Menginjak pariodesasi kedua, terdakwa “dianggap” tidak membayar PNBP ke Kodam, dan tidak bersedia menghibahkan bangunan yang dibangunnya ke Kodam, sehingga Kodam menyegel bangunan restoran tersebut.
Dalam sidang sebelumnya, KPKNL melalui Murti telah menyampaikan bahwa mereka telah menerbitkan persetujuan PNBP untuk periode ke II pada tanggal 28 April 2023.

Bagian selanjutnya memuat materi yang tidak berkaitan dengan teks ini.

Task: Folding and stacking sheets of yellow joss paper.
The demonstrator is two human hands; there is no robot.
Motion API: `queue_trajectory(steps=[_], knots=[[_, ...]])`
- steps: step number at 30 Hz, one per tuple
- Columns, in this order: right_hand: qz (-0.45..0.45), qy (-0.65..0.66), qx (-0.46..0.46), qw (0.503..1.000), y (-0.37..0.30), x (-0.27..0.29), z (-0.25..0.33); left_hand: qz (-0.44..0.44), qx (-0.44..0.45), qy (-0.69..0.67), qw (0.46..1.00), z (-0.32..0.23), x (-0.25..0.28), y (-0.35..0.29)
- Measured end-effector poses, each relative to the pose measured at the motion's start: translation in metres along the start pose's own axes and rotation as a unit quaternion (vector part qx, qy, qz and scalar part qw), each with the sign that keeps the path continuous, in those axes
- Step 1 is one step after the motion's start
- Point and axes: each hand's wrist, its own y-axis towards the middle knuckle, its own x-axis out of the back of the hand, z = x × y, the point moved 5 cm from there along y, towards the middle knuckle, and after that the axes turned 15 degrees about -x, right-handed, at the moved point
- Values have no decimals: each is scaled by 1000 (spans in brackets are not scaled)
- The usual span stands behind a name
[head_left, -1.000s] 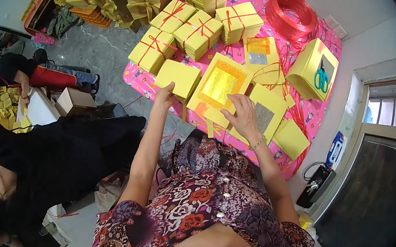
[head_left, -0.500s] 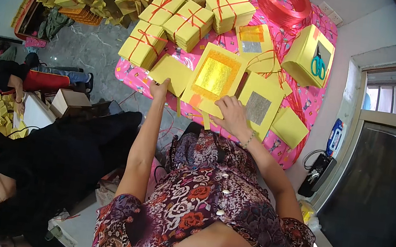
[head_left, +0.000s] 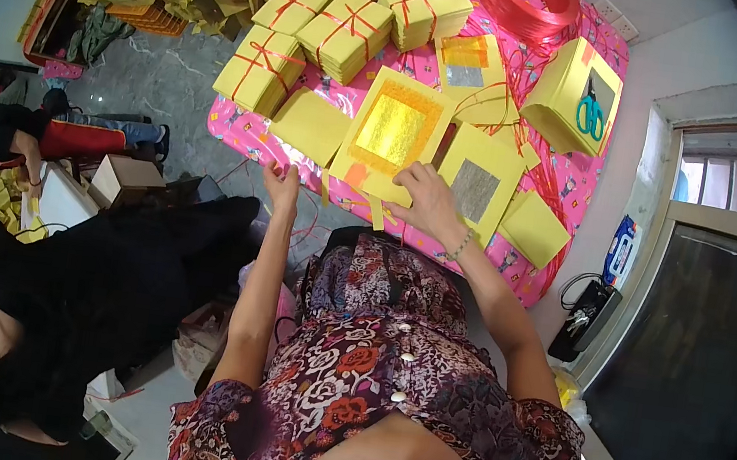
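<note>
My right hand (head_left: 431, 203) is at the lower right corner of a yellow paper sheet with a gold foil square (head_left: 394, 129); its bent fingers lie on the paper and the thumb is at the near edge. My left hand (head_left: 280, 187) is just off the table's near edge, fingers apart, holding nothing. Beyond it lies a plain yellow paper stack (head_left: 310, 127). To the right of the gold sheet is yellow paper with a silver-grey square (head_left: 476, 188). A narrow yellow strip (head_left: 377, 213) sticks out below the gold sheet.
Yellow paper bundles tied with red ribbon (head_left: 260, 69) stand at the back left of the pink table (head_left: 234, 135). Teal scissors (head_left: 590, 118) rest on a yellow stack (head_left: 553, 101). A red ribbon coil (head_left: 526, 4) lies behind. Two people (head_left: 91, 287) sit at the left.
My left hand has let go of the plain yellow stack and drawn back toward me, off the table edge. My right hand stays at the gold-foil sheet's corner. The view has shifted slightly.
</note>
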Motion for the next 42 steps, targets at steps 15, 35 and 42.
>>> queue_trajectory(steps=[15,35,42], knots=[[23,21,17,999,9,0,-2,20,39,-39,998,2,38,-84],[1,35,2,999,3,-3,-3,300,-489,180,799,-191,-50,-91],[30,61,-19,998,4,0,-2,477,-492,258,681,-175,-75,-76]])
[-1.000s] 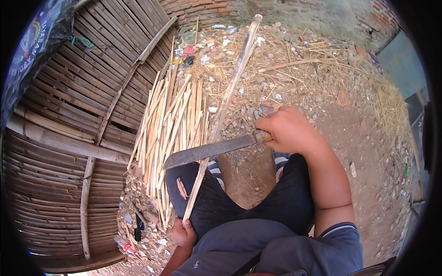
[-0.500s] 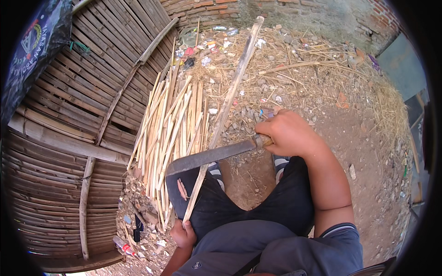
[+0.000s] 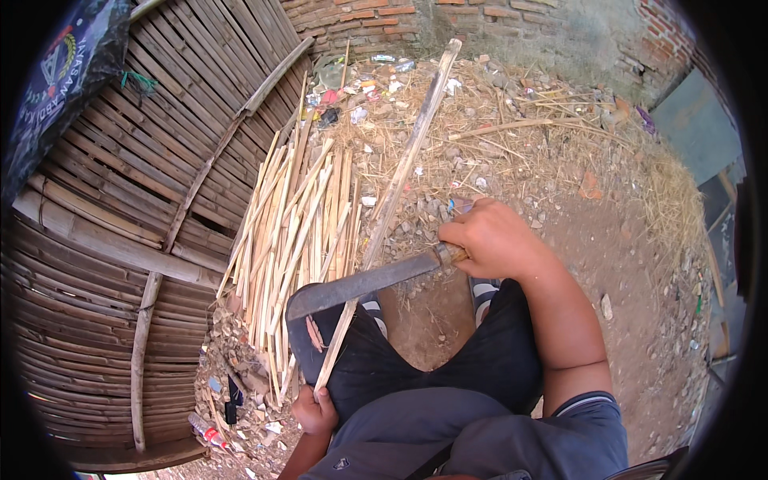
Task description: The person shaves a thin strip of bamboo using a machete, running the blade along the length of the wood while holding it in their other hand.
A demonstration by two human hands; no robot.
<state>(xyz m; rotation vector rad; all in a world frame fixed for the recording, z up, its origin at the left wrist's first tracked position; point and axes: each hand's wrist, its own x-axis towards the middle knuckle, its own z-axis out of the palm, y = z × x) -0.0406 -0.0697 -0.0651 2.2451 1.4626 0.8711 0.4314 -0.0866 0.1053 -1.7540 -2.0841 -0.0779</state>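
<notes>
My right hand (image 3: 490, 234) is closed round the wooden handle of a machete (image 3: 364, 284), whose broad dark blade points left over my left thigh. Beneath the blade passes a long bamboo strip (image 3: 408, 160), slanting from my lap up to the far litter. Its near end is gripped by my left hand (image 3: 314, 410), beside my left thigh. Blade and strip cross just above the knee; whether the edge bites into the strip cannot be seen. A torn patch (image 3: 315, 333) shows on the dark trouser leg next to the blade tip.
Left of the strip lies a pile of split bamboo sticks (image 3: 292, 232), alongside a bamboo slat wall (image 3: 104, 240). A brick wall (image 3: 496, 28) closes the far side. Straw and litter (image 3: 512, 104) cover the ground ahead. A plastic bottle (image 3: 210, 430) lies at lower left.
The view has shifted slightly, so most things sit a little lower. Both hands keep their grips, and the machete stays across the bamboo strip with hardly any movement.
</notes>
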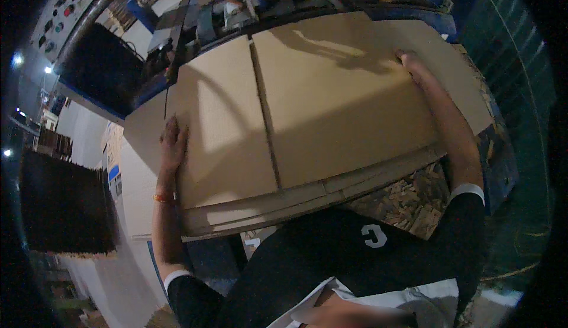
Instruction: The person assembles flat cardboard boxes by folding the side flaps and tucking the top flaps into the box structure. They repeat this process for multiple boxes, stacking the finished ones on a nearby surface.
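My collar (435, 295) is nearest. This cardboard (349, 97) looks light, stiff; hold its sides. My left fingers (170, 134) and right fingers (407, 60) touch there; squeezing, I can't tell.

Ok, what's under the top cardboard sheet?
Along its near edge, more cardboard layers show, with cardboard scraps lower down at right. The top sheet hides the rest.

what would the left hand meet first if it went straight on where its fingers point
The left hand would probably meet the machine beyond the cardboard first, though depth is unclear.
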The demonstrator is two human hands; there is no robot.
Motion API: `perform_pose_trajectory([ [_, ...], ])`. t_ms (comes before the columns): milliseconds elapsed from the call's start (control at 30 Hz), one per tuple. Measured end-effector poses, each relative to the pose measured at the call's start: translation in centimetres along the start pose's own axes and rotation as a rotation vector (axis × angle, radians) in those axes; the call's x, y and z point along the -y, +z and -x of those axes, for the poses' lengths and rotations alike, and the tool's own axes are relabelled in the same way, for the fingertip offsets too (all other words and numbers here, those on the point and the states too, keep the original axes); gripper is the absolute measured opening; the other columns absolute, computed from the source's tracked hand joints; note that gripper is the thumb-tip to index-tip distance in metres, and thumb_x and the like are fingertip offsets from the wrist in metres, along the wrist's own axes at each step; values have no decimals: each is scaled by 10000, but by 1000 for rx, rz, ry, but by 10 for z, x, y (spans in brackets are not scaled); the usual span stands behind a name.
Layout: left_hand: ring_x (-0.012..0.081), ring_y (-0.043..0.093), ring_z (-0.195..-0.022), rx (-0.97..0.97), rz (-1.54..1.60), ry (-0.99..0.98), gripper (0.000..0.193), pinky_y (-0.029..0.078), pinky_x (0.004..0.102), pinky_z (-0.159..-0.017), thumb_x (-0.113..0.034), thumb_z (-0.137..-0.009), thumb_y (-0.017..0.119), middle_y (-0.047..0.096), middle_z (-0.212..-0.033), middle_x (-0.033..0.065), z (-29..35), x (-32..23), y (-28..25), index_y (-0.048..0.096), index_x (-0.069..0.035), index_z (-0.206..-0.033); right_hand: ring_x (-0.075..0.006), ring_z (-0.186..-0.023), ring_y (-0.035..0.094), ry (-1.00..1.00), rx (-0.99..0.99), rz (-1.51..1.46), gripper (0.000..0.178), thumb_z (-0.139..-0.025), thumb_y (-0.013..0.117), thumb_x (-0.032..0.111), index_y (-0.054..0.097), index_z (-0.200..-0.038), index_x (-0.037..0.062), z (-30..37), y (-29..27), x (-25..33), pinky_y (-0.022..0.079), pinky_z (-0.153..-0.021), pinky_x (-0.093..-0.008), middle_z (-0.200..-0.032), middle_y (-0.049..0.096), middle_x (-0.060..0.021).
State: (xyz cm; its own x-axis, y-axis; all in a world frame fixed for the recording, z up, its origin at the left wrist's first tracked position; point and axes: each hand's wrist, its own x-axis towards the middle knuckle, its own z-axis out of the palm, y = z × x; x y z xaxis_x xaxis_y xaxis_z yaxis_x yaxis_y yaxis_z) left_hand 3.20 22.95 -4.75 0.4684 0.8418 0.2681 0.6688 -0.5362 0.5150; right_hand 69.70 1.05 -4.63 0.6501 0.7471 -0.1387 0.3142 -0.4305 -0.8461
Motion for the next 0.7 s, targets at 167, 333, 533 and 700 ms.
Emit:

Namun hal tersebut sesuai pengakuan Mayor Agus Budi tidak disampaikan ke CV. Kraton Resto, dan walaupun terdakwa telah memberikan jaminan emas senilai Rp 625 juta pada tanggal 11 Mei 2023, akan tetapi Kodam tetap menyegel resto secara sepihak tanpa 3 kali peringatan seperti yang diamanatkan dalam SPK/05/XI/2017.
Dan bahkan surat pengawasan KPKNL tanggal 12 Juli 2023 yang menanyakan tentang tindak lanjut persetujuan tersebut, tidak di respon oleh Kodam. Hal ini menimbulkan pertanyaan, ada apa sebenarnya?.
Terdakwa yang membangun gedung restoran menghabiskan anggaran Rp 10 miliar, omset restoran diperkirakan terdakwa Rp 3 miliar masuk di rekening bank Mandiri atas nama Ellen Sulistyo, ironis nya malah dirinya masuk penjara, hal itu membuat terdakwa merasa dikriminalisasi.
Dari pantauan media, nampak staf Kumdam V/Brawijaya mendampingi saksi dari Ellen Sulistyo sedang berbincang dengan JPU Siska, entah apa yang dibicarakan, mengingat sebenarnya Kodam tidak memiliki hubungan hukum dengan Ellen Sulistyo.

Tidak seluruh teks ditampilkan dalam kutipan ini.